» **THE PROBLEM**
Exact copies of all the records are the expected output.

» **DATA SHOWN**

☆ ☆ ☆ ☆ ☆ ☆ ☆

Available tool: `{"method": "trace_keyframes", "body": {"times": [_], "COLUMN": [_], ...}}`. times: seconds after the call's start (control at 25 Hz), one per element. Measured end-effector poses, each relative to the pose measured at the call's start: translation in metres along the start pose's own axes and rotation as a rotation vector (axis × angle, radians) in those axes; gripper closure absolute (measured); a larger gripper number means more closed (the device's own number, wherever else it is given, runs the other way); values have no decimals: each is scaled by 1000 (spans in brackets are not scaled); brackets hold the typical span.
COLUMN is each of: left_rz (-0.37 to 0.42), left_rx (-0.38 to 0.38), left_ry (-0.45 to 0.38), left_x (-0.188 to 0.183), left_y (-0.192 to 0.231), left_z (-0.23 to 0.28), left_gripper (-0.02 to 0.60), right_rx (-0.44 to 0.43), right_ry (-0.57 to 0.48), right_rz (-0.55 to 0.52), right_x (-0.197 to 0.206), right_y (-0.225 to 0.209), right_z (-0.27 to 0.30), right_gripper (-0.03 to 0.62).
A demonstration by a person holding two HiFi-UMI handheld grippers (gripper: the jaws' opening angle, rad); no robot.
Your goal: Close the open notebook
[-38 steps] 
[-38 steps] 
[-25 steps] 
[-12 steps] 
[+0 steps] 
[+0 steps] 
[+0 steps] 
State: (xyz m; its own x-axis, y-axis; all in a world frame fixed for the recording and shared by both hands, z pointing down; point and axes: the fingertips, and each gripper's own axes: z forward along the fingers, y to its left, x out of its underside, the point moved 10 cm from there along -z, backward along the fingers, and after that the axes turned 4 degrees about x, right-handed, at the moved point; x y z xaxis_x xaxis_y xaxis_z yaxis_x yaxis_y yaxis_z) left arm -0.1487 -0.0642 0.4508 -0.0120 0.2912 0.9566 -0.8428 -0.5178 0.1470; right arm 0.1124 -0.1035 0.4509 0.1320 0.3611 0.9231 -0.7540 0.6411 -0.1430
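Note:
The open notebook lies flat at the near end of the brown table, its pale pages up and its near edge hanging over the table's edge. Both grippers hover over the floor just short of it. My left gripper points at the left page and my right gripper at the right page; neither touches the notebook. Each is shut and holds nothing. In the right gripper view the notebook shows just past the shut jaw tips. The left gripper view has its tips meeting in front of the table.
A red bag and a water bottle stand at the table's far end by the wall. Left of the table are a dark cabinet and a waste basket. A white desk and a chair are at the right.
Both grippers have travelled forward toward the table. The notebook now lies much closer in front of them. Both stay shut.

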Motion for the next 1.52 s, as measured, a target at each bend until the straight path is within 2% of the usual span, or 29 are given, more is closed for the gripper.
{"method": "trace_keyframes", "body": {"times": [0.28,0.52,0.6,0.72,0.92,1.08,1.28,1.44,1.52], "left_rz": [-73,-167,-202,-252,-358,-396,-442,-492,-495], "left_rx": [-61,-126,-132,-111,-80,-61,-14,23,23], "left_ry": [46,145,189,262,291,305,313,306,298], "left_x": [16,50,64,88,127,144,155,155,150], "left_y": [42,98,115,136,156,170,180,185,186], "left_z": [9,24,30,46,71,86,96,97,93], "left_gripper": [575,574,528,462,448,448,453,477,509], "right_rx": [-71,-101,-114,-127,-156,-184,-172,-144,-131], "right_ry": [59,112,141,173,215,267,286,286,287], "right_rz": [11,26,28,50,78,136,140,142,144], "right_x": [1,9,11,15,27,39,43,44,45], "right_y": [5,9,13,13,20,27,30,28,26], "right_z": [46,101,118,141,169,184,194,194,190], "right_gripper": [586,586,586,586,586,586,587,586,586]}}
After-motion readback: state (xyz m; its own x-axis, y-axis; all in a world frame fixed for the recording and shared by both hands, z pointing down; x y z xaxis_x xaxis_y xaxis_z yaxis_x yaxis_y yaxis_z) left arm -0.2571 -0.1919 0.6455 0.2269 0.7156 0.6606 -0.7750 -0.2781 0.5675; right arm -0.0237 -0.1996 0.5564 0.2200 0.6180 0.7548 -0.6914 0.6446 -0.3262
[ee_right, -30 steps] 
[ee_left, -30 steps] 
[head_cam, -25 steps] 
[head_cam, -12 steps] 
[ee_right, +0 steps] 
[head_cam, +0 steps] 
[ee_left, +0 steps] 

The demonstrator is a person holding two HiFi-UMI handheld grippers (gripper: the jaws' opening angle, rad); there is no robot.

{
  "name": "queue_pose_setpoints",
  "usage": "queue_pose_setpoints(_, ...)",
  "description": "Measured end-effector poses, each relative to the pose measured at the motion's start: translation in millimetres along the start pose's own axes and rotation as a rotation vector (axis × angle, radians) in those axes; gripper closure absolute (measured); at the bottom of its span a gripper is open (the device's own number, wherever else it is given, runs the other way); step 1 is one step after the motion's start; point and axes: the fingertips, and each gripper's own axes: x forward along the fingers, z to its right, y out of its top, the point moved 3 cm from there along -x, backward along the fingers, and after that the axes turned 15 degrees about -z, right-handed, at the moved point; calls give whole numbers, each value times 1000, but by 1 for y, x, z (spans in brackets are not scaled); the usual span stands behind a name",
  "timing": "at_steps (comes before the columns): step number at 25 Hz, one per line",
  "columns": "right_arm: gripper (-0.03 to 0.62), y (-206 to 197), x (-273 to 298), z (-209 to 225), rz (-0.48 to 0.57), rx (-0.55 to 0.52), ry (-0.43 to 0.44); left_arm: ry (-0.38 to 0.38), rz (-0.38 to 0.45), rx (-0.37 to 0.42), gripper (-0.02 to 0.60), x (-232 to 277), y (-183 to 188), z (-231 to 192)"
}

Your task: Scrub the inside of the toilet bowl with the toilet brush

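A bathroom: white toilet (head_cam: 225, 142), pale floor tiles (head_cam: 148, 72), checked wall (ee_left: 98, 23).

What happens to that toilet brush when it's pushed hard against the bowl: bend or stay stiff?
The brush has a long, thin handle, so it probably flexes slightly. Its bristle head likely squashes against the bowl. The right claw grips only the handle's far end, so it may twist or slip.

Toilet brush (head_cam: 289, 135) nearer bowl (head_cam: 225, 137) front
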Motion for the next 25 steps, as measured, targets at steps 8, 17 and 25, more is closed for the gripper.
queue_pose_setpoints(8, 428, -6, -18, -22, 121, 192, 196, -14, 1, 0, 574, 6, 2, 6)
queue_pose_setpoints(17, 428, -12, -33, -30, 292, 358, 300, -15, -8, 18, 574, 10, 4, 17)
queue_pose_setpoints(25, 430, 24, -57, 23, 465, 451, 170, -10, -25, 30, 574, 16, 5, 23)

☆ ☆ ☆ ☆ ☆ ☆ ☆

» **OUTPUT FOR THIS TASK**
Available tool: `{"method": "trace_keyframes", "body": {"times": [_], "COLUMN": [_], ...}}`. times: seconds after the call's start (control at 25 Hz), one per element. Measured end-effector poses, each relative to the pose measured at the call's start: translation in metres along the start pose's own axes and rotation as a rotation vector (axis × angle, radians) in those axes; gripper closure absolute (measured); a larger gripper number means more closed (the device's own number, wherever else it is given, runs the other way); values have no decimals: each is scaled by 1000 (spans in brackets are not scaled); brackets hold the typical span.
COLUMN is each of: left_rz (-0.37 to 0.42), left_rx (-0.38 to 0.38), left_ry (-0.45 to 0.38), left_x (-0.188 to 0.183), left_y (-0.192 to 0.231), left_z (-0.23 to 0.28), left_gripper (-0.02 to 0.60), right_rx (-0.44 to 0.43), right_ry (-0.57 to 0.48), right_rz (-0.55 to 0.52), right_x (-0.197 to 0.206), right_y (-0.225 to 0.209), right_z (-0.27 to 0.30), right_gripper (-0.03 to 0.62).
A demonstration by a person holding two HiFi-UMI handheld grippers (gripper: the jaws' opening angle, rad); no robot.
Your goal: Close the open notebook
[-38 steps] 
[-38 steps] 
[-25 steps] 
[-12 steps] 
[+0 steps] 
[+0 steps] 
[+0 steps] 
State: (xyz m; its own x-axis, y-axis; all in a world frame fixed for the recording and shared by both hands, z pointing down; point and axes: the fingertips, and each gripper's own axes: z forward along the fingers, y to its left, x out of its underside, the point moved 10 cm from there along -z, backward along the fingers, and after that the axes turned 4 degrees about x, right-handed, at the moved point; x y z xaxis_x xaxis_y xaxis_z yaxis_x yaxis_y yaxis_z) left arm -0.1487 -0.0642 0.4508 -0.0120 0.2912 0.9566 -0.8428 -0.5178 0.1470; right arm 0.1124 -0.1035 0.4509 0.1320 0.3611 0.9231 -0.7540 0.6411 -0.1430
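Note:
The open notebook lies flat at the near end of the brown table, its pale pages up and its near edge hanging over the table's edge. Both grippers hover over the floor just short of it. My left gripper points at the left page and my right gripper at the right page; neither touches the notebook. Each is shut and holds nothing. In the right gripper view the notebook shows just past the shut jaw tips. The left gripper view has its tips meeting in front of the table.
A red bag and a water bottle stand at the table's far end by the wall. Left of the table are a dark cabinet and a waste basket. A white desk and a chair are at the right.
Both grippers have travelled forward toward the table. The notebook now lies much closer in front of them. Both stay shut.
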
Motion for the next 1.52 s, as measured, a target at each bend until the straight path is within 2% of the usual span, or 29 are given, more is closed for the gripper.
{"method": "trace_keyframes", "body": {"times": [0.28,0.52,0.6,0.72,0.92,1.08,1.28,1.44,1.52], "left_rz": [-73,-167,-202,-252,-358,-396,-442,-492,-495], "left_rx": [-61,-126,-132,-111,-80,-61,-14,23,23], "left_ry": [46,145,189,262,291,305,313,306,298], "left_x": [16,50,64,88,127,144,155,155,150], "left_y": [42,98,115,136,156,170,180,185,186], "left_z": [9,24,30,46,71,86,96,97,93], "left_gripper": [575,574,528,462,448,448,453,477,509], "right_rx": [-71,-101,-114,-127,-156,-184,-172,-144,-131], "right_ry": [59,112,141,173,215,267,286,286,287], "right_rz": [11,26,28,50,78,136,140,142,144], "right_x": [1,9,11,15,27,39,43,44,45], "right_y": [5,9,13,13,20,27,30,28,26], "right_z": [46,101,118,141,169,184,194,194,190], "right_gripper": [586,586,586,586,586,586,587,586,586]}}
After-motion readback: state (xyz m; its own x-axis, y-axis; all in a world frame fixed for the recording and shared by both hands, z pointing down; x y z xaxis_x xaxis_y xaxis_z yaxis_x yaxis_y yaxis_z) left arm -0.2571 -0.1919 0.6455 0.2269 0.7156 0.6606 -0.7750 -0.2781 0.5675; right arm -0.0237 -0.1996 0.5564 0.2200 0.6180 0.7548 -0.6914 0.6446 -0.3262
[ee_right, -30 steps] 
[ee_left, -30 steps] 
[head_cam, -25 steps] 
[head_cam, -12 steps] 
[ee_right, +0 steps] 
[head_cam, +0 steps] 
[ee_left, +0 steps] 

The demonstrator is a person holding two HiFi-UMI handheld grippers (gripper: the jaws' opening angle, rad); there is no robot.

{
  "name": "queue_pose_setpoints",
  "usage": "queue_pose_setpoints(_, ...)",
  "description": "Measured end-effector poses, each relative to the pose measured at the motion's start: translation in millimetres along the start pose's own axes and rotation as a rotation vector (axis × angle, radians) in those axes; gripper closure absolute (measured); at the bottom of its span a gripper is open (the device's own number, wherever else it is given, runs the other way); step 1 is one step after the motion's start; point and axes: the fingertips, and each gripper's own axes: x forward along the fingers, z to its right, y out of its top, the point moved 3 cm from there along -x, backward along the fingers, and after that the axes turned 15 degrees about -z, right-handed, at the moved point; calls give whole numbers, each value times 1000, but by 1 for y, x, z (spans in brackets are not scaled); the usual span stands behind a name",
  "timing": "at_steps (comes before the columns): step number at 25 Hz, one per line",
  "columns": "right_arm: gripper (-0.03 to 0.62), y (-206 to 197), x (-273 to 298), z (-209 to 225), rz (-0.48 to 0.57), rx (-0.55 to 0.52), ry (-0.43 to 0.44); left_arm: ry (-0.38 to 0.38), rz (-0.38 to 0.45), rx (-0.37 to 0.42), gripper (-0.02 to 0.60), x (-232 to 277), y (-183 to 188), z (-231 to 192)"
}

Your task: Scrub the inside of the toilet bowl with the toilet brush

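A bathroom: white toilet (head_cam: 225, 142), pale floor tiles (head_cam: 148, 72), checked wall (ee_left: 98, 23).

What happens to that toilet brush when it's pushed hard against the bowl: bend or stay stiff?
The brush has a long, thin handle, so it probably flexes slightly. Its bristle head likely squashes against the bowl. The right claw grips only the handle's far end, so it may twist or slip.

Toilet brush (head_cam: 289, 135) nearer bowl (head_cam: 225, 137) front
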Motion for the next 25 steps, as measured, targets at steps 8, 17 and 25, more is closed for the gripper.
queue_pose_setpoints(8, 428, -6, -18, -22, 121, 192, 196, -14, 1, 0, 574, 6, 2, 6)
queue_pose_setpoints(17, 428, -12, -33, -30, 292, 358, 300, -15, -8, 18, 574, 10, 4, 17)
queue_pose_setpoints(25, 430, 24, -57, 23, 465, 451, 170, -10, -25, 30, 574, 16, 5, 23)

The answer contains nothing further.